PROBLEM REQUIREMENTS:
Only the lines from the top of the data through the line with "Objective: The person" should be repeated, each exactly as written.

INFORMATION SHOWN:
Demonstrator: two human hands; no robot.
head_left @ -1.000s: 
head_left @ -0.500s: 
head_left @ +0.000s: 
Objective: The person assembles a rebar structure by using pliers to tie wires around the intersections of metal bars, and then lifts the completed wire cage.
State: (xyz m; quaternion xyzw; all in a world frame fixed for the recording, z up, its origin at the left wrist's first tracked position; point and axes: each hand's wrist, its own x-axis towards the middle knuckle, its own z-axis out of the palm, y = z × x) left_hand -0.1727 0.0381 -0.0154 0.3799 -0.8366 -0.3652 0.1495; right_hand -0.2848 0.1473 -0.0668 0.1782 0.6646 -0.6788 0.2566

OUTPUT BELOW:
Demonstrator: two human hands; no robot.
head_left @ -1.000s: 
head_left @ -0.500s: 
head_left @ +0.000s: 
Objective: The person assembles a rebar structure by using pliers to tie wires around the intersections of metal bars, and then lifts the completed wire cage.

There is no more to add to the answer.